• Problem:
Could you filter the data below down to the lines that hold the word "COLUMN"?

• Raw data:
----

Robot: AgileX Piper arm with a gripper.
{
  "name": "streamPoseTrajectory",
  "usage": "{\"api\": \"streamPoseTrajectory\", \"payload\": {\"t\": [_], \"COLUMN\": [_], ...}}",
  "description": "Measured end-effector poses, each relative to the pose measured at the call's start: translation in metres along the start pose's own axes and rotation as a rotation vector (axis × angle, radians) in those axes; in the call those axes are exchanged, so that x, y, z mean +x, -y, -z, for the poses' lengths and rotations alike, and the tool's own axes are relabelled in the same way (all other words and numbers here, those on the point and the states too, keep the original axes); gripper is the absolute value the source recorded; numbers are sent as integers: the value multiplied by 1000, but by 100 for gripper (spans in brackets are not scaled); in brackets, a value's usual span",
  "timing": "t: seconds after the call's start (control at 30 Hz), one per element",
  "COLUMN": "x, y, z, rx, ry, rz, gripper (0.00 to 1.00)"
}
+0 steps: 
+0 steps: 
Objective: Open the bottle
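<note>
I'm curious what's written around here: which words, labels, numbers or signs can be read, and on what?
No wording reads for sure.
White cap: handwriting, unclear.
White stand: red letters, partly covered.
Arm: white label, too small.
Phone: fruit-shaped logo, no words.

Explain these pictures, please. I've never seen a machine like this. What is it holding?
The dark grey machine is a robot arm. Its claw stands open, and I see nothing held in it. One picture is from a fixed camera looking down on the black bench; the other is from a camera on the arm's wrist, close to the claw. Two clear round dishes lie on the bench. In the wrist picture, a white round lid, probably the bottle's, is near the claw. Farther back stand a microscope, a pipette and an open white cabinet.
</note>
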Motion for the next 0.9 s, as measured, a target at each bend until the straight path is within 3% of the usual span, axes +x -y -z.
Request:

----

• Written solution:
  "usage": "{\"api\": \"streamPoseTrajectory\", \"payload\": {\"t\": [_], \"COLUMN\": [_], ...}}",
  "COLUMN": "x, y, z, rx, ry, rz, gripper (0.00 to 1.00)"

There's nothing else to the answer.